Entendi.
Continuo acreditando que a Orientação da SEGES é a melhor referência:
3.2. De posse das informações solicitadas [composição dos respectivos custos contratuais], o órgão/entidade avaliará se os valores apresentados pela empresa contratada são pertinentes.
3.3. Verificadas as informações prestadas pela contratada, o órgão/entidade procederá à revisão dos referidos contratos, considerando os valores e percentuais pertinentes acordados.

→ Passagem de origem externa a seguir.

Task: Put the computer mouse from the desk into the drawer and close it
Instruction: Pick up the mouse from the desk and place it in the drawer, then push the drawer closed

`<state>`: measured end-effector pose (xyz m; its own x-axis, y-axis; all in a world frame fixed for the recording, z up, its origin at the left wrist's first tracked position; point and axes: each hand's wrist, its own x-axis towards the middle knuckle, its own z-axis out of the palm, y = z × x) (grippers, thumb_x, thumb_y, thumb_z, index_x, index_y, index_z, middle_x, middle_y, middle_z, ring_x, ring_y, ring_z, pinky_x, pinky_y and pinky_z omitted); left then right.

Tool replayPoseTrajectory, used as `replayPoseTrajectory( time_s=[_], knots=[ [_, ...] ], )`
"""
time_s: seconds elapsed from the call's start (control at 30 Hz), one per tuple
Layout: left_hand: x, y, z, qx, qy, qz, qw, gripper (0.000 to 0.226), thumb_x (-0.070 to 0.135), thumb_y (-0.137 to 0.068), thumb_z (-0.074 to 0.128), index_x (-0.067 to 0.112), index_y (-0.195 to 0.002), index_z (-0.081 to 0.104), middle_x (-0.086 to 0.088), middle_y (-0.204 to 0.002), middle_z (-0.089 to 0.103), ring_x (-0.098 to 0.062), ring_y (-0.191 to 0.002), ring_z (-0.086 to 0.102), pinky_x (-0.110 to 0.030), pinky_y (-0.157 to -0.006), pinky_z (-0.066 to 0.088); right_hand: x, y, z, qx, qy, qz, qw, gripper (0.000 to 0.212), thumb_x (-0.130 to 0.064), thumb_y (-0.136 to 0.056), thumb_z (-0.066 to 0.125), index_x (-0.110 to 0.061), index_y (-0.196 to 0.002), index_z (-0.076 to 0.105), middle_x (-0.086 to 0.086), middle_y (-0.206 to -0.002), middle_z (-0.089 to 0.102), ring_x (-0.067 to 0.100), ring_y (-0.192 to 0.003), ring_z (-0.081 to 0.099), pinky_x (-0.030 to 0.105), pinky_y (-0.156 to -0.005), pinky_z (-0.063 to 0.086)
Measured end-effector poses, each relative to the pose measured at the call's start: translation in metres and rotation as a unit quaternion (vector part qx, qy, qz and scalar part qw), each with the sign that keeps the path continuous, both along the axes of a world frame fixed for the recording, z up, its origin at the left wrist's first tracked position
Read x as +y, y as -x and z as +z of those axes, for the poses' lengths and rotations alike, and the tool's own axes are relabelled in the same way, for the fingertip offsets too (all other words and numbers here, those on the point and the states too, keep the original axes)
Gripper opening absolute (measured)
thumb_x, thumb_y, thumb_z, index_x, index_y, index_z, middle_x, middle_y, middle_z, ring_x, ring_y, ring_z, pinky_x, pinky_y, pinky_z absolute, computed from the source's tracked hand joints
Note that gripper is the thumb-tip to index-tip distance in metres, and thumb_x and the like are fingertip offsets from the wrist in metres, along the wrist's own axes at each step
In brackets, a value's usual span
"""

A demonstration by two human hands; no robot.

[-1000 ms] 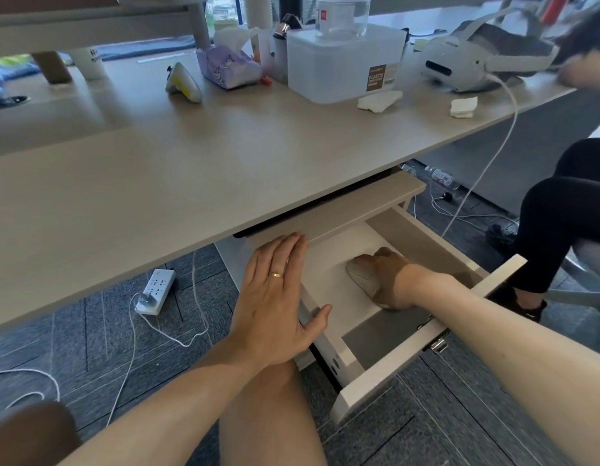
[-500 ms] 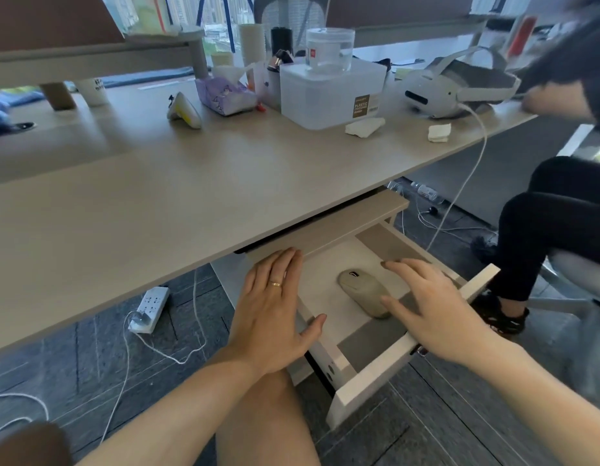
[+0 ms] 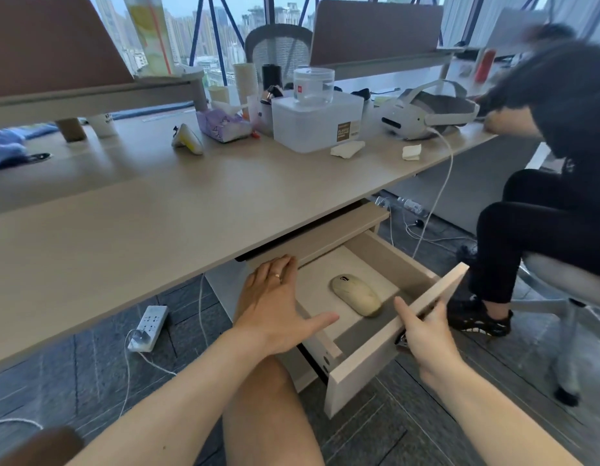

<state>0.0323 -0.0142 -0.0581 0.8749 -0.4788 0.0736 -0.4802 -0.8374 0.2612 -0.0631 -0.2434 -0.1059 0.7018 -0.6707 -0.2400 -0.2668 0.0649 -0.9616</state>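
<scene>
A beige computer mouse lies alone on the floor of the open drawer, which is pulled out from under the desk. My left hand rests flat with spread fingers on the drawer's left side wall, thumb pointing into the drawer. My right hand is at the drawer's front panel, thumb on the inner face and fingers behind it, gripping the panel.
On the desk stand a white plastic box, a VR headset with a hanging cable, a tissue pack and cups. A person sits on a chair at the right, legs close to the drawer. A power strip and cables lie on the floor.
My right hand let go of the mouse, left it in the drawer and moved back to the drawer's front panel. My left hand stayed on the drawer's side.
</scene>
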Motion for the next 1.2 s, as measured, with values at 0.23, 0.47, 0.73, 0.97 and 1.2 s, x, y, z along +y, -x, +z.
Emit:
replayPoseTrajectory(
  time_s=[0.23, 0.47, 0.73, 0.97, 1.2],
  knots=[
    [0.004, -0.004, 0.009, 0.037, 0.005, -0.002, 0.999, 0.138, 0.104, -0.055, 0.040, 0.022, -0.163, 0.012, 0.005, -0.170, 0.013, -0.018, -0.153, 0.012, -0.040, -0.123, 0.015, 0.010, -0.032, 0.000, -0.014, -0.081, 0.032, 0.996, 0.059, -0.041, -0.091, 0.065, -0.038, -0.140, 0.033, 0.003, -0.138, 0.049, 0.017, -0.098, 0.056, 0.060, -0.079, 0.058],
    [0.012, -0.015, 0.004, -0.021, 0.009, -0.033, 0.999, 0.113, 0.089, -0.072, 0.051, 0.025, -0.160, 0.025, 0.010, -0.163, 0.028, -0.016, -0.146, 0.024, -0.037, -0.120, 0.024, 0.022, -0.085, 0.003, -0.010, -0.145, 0.059, 0.988, 0.075, -0.039, -0.096, 0.058, -0.041, -0.156, 0.012, -0.002, -0.157, 0.035, 0.021, -0.120, 0.042, 0.064, -0.080, 0.056],
    [0.019, -0.030, -0.015, -0.096, 0.060, -0.049, 0.992, 0.060, 0.027, -0.091, 0.065, 0.024, -0.148, 0.049, 0.009, -0.148, 0.051, -0.017, -0.132, 0.046, -0.034, -0.107, 0.038, 0.040, -0.133, 0.008, -0.023, -0.202, 0.051, 0.978, 0.065, -0.033, -0.103, 0.045, -0.044, -0.157, 0.011, 0.001, -0.157, 0.034, 0.027, -0.129, 0.041, 0.063, -0.082, 0.056],
    [0.021, -0.038, -0.023, -0.127, 0.095, -0.040, 0.987, 0.074, -0.013, -0.071, 0.071, 0.021, -0.136, 0.063, 0.006, -0.134, 0.064, -0.021, -0.115, 0.058, -0.032, -0.090, 0.045, 0.048, -0.158, 0.000, -0.035, -0.190, 0.062, 0.979, 0.065, -0.023, -0.102, 0.041, -0.041, -0.157, 0.014, -0.003, -0.159, 0.031, 0.025, -0.132, 0.038, 0.058, -0.079, 0.059],
    [0.020, -0.037, -0.025, -0.132, 0.105, -0.042, 0.985, 0.075, -0.015, -0.069, 0.069, 0.020, -0.135, 0.064, 0.006, -0.133, 0.065, -0.022, -0.114, 0.058, -0.035, -0.089, 0.049, 0.048, -0.162, -0.002, -0.030, -0.174, 0.059, 0.982, 0.066, -0.019, -0.100, 0.040, -0.040, -0.157, 0.014, -0.006, -0.155, 0.033, 0.021, -0.119, 0.037, 0.054, -0.075, 0.060]
  ],
)
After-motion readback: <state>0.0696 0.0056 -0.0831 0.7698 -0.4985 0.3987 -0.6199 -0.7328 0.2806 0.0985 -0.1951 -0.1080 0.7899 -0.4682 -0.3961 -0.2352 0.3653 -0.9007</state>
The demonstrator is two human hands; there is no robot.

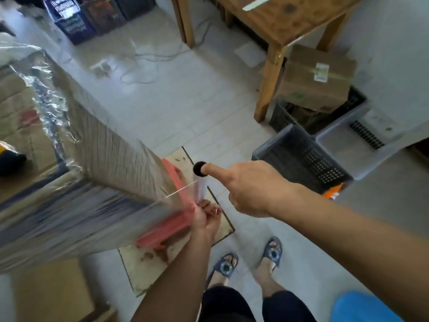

3.4. Também se aplica aqui as demais orientações do item 2, no que couber.
No item 2, consta:
fazer a conferência do pedido de revisão, verificando se os valores apresentados refletem corretamente as alíquotas da CPP e da CPRB, devendo-se adotar exclusivamente os percentuais legalmente aplicáveis no(s) período(s)
Então, me parece que o próximo passo, depois de apresentada a “planilha com as alterações das alíquotas” é verificar, primeiro, se a composição de custos faz sentido. Afinal, não tinha planilha quando se contratou e agora, a empresa não pode apresentar uma composição de custos irreal, desproporcional em relação à realidade do contrato, como, por exemplo, apresentando mais peso dos custos de pessoal do que seria razoável aceitar em função da dinâmica de execução do contrato. Imagine que a empresa diga, agora, que 95% dos custos são de mão de obra, enquanto a realidade contratual aponta para uma proporção bem menor. É essa razoabilidade inicial da composição dos custos que me parece o primeiro passo de análise.
Em seguida, aceita a composição de custos, passa-se à análise das alíquotas da CPP e da CPRB, em função do enquadramento tributário específico da empresa.
Eventuais dúvidas, incoerências, comprovações, decorrentes das análises, terão que ser objeto de diligência.